Patients admitted to hospitals in the United States during 2010 were twice as likely to have a potentially life-threatening bacterial infection than those admitted 10 years earlier, according to a recent study at University of Texas at Austin.
The university’s College of Pharmacy study found that the incidence of Clostridium difficile infection (CDI), a highly contagious gastrointestinal disease often linked to the overprescribing of antibiotics, nearly doubled between 2001 and 2010. It also determined there were no improvements in patient health outcomes, including mortality or hospital length of stay, over the study period.
Dr. Kelly Reveles, assistant professor of pharmacotherapy, is primary author of the study that looked at 2.2 million cases of CDI from 2001 through 2010. Data were drawn from the U.S. National Hospital Discharge Surveys. Results of her work were published in the October issue of the American Journal of Infection Control under the title, “The rise of Clostridium difficile infection incidence among hospitalized adults in the United States: 2001 to 2010.”
According to the Centers for Disease Control and Prevention, CDI is one of the most common healthcare-associated infections. The UT Austin study found that CDI patients are most likely to be female (59 percent), white (86 perfect), and older than 65 years of age (70 percent). Of the 2.2 million cases, about 7.1 percent, or 154,184 patients died during the study period. The proportion of patients with CDI who died in the hospital increased slightly, from 6.6 percent in 2001 to 7.2 percent in 2010.
“Overuse of antibiotics is the primary risk factor for this disease,” said Reveles, adding that “up to 50 percent of all antibiotic use is unnecessary.”
Antibiotics are effective in combatting bacterial infections, but do nothing to fight viruses. Reveles said that when patients do not feel well, they often believe an antibiotic is needed and will ask their provider for a prescription. Most common respiratory illnesses are due to viruses though, and the use of antibiotics for these infections can lead to unnecessary side effects or the eventual inability of antibiotics to kill certain bacteria in the future.
Reveles said patients entering the hospital with a suspected infection are often given multiple antibiotics, known as “empiric therapy” to combat the suspected infection while healthcare workers attempt to identify the bacteria causing the infection. Once a diagnosis is made, hospitals sometimes are slow to pull back on the higher levels of antibiotics. Reveles said this is an area where pharmacists can play a big role as part of the health care team, by helping physicians choose appropriate antibiotics while limiting unnecessary use.
In a follow-up study presented as a platform presentation at the 2014 Interscience Conference on Antimicrobial Agents and Chemotherapy, Reveles found that the incidence of CDI is highest in the northeast portion of the country and lowest in the western region. This might be due to differences in antibiotic prescribing patterns or population characteristics, although Reveles said additional studies are needed to pinpoint reasons for the regional differences.
The human body uses what is known as “good bacteria” to function properly, the researcher explained. For instance, good bacteria reside in the digestive tract to help break down food. Antibiotics can kill these bacteria and allow C. difficile to multiply in the gut. C. difficile can then cause severe diarrhea often accompanied by fever, as well as abdominal swelling and cramping.
The highest incidence of CDI occurred in 2008, while CDI slightly declined for the last years that were reviewed, Reveles said.

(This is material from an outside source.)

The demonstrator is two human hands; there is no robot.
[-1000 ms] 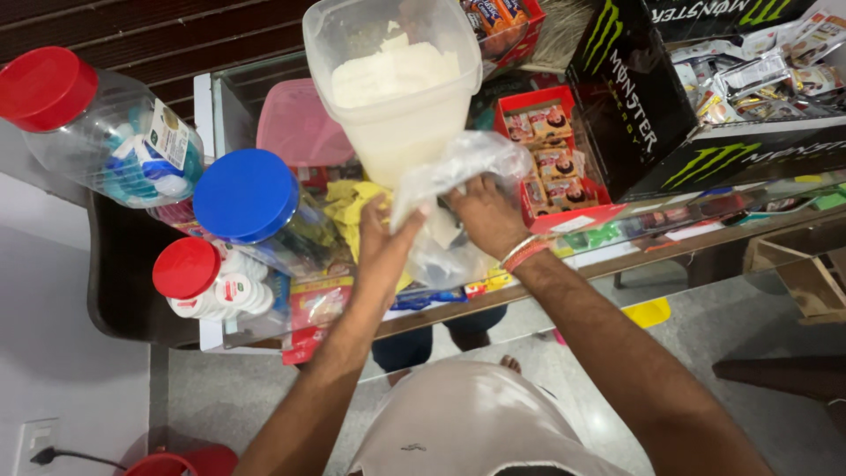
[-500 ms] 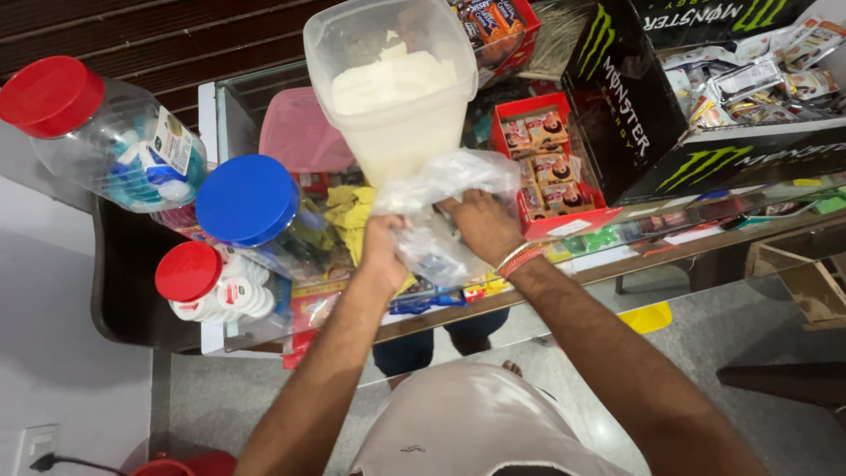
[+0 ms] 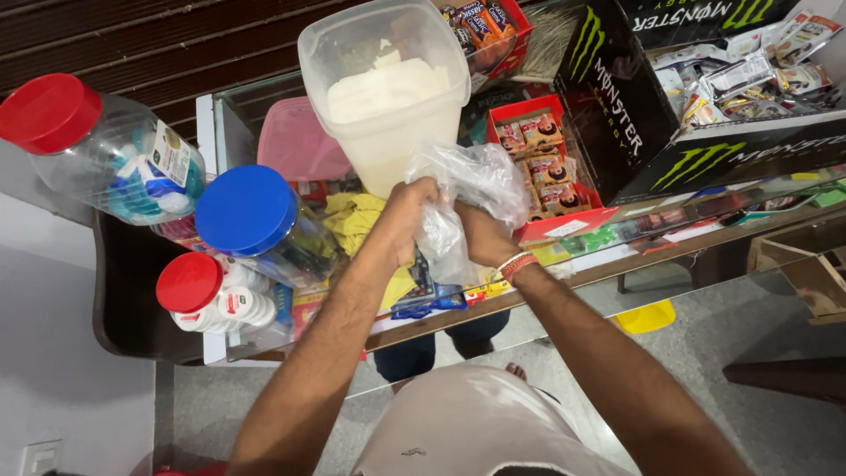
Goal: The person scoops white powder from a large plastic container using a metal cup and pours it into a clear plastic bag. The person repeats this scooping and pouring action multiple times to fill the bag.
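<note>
1. The left hand (image 3: pixel 407 220) and the right hand (image 3: pixel 480 236) are close together above the front edge of the tabletop (image 3: pixel 617 264), and both hold a clear plastic bag (image 3: pixel 467 198).
2. The left grip is pressed together on the left side of the bag, with the fingers curled into the plastic.
3. The right grip is also pressed together on the bag from below; red and white bands sit on this wrist.
4. The bag is crumpled between the two hands, and its loose top rises above the right hand, just in front of the tub (image 3: pixel 388 88).
5. Under the hands, a yellow cloth (image 3: pixel 357 225) and some flat coloured packets lie on the tabletop.
6. To the left, three clear jars lie on their sides: one with a small red lid (image 3: pixel 188 283), one with a blue lid (image 3: pixel 246 210), and, farther away, one with a big red lid (image 3: pixel 48 113).
7. Behind the bag stands the open translucent tub, with white powder inside.
8. A pink lid (image 3: pixel 300 141) is just left of the tub.
9. To the right, a red tray (image 3: pixel 546 167) holds small snack packets, and beside it is a black box (image 3: pixel 696 106) with green marks, full of sachets.
</note>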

“The leveling off of CDI incidence toward the end of our study period may be the result of increased antibiotic stewardship programs and improved infection control measures such as use of contact precautions, cleaning and disinfection of equipment and environment, and hand hygiene.”
Hospitalized patients, their family members, and their caregivers can help avoid CDI by washing their hands upon entering a patient’s room. Reveles said patients also should understand that antibiotics are not always needed to fight many illnesses such as the common cold.
Reveles conducted the study as part of her Ph.D. program in translational sciences. She completed the program in August under the guidance of Dr. Chris Frei, head of the College of Pharmacy’s Pharmacotherapy Division, and joined the faculty as an assistant professor shortly after completing her studies.
“Dr. Reveles has been an exceptional trainee and treasured asset for the four institutions involved in the new Translational Science PhD program,” said Frei. “She is a strong researcher and prolific writer, and her work holds great potential to transform the care for patients with healthcare associated infections, including Clostridium difficile infection. The faculty and leaders of the TS PhD program are very proud of her and her many accomplishments.”